* _WHAT THE TASK REQUIRES_
Give the number of lines in the data that hold the word "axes", and nothing else.
··· INFORMATION SUPPLIED ···
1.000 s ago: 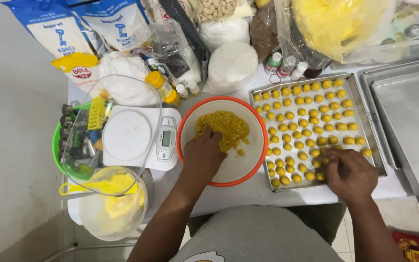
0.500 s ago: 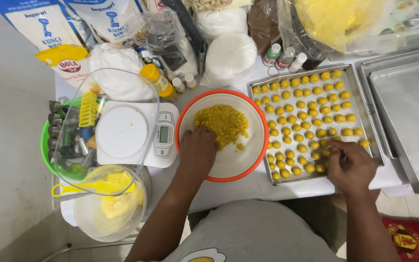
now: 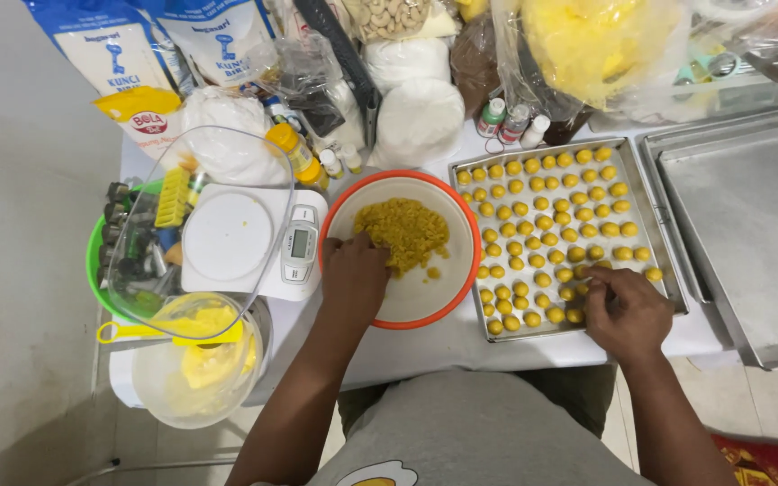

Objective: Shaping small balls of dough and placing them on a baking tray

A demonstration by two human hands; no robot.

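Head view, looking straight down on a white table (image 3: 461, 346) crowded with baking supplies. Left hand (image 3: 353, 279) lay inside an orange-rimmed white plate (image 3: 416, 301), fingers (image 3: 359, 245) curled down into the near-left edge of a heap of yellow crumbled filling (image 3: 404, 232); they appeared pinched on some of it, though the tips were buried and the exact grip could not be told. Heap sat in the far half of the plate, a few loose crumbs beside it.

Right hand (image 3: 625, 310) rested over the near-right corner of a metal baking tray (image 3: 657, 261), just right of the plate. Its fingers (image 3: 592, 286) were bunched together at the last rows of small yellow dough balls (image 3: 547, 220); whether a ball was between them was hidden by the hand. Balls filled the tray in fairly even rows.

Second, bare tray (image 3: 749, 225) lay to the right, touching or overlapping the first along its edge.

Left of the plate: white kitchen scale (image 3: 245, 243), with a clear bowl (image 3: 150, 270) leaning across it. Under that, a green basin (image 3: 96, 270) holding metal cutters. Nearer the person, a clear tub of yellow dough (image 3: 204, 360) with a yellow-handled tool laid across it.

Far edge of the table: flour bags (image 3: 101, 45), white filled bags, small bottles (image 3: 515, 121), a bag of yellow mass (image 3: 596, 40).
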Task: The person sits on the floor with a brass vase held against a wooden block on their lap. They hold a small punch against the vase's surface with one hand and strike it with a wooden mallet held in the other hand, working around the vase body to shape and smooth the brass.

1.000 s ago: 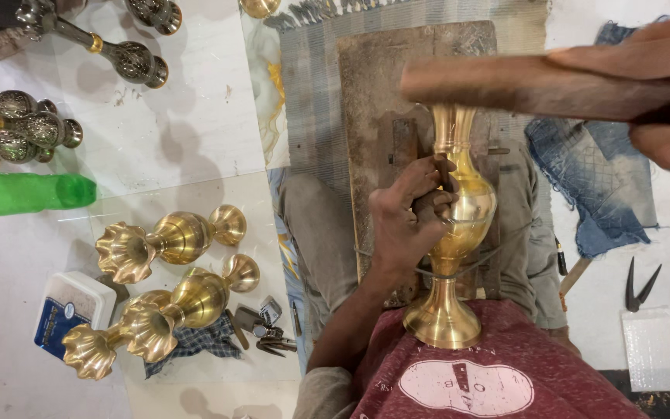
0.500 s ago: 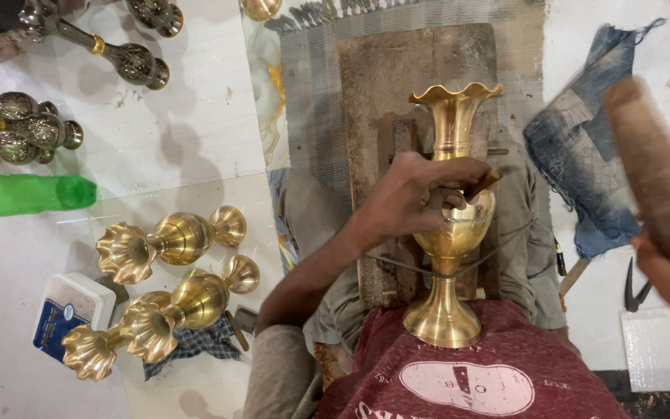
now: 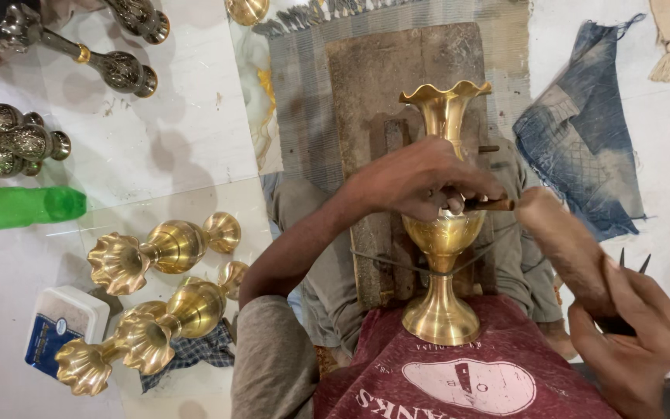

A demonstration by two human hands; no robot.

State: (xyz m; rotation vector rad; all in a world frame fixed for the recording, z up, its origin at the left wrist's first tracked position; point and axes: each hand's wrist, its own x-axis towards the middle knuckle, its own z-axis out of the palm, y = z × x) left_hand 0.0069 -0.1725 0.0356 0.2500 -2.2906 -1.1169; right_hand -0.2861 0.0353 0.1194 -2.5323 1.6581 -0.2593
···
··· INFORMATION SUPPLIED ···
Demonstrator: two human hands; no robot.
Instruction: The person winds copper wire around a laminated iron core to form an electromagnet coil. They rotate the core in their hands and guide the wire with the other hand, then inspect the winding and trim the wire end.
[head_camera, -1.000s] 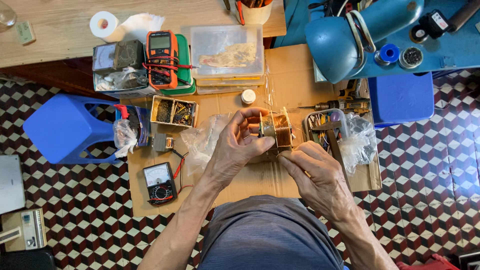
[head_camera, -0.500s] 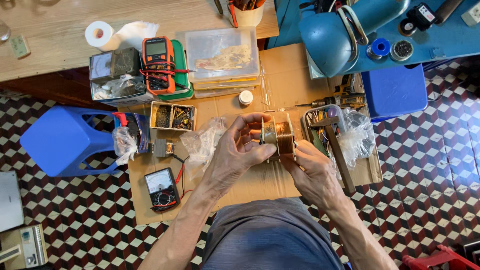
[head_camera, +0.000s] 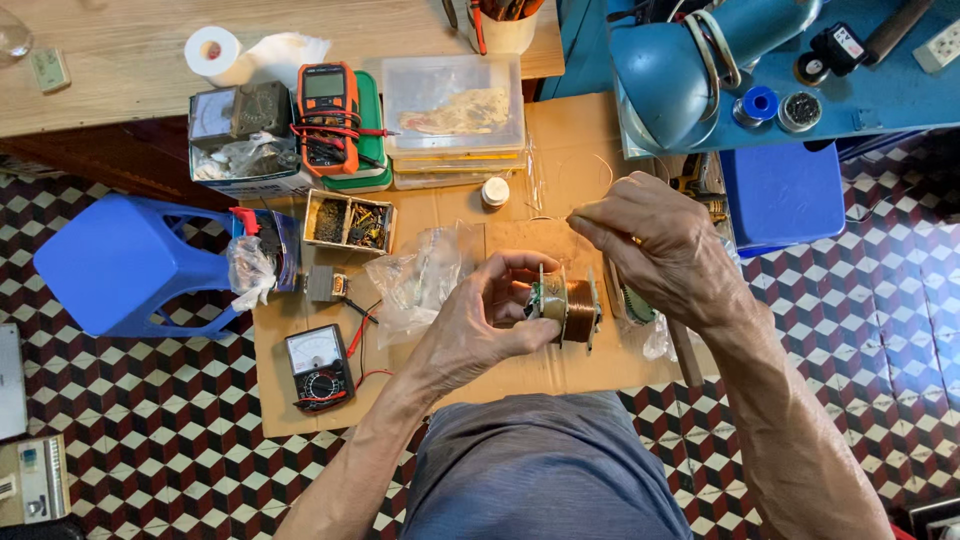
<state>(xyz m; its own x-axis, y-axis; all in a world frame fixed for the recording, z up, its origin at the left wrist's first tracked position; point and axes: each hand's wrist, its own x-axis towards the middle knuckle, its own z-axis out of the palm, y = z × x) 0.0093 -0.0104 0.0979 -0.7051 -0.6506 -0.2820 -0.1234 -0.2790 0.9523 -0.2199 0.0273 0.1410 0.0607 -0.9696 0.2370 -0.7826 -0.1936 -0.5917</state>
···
* _REPLY_
2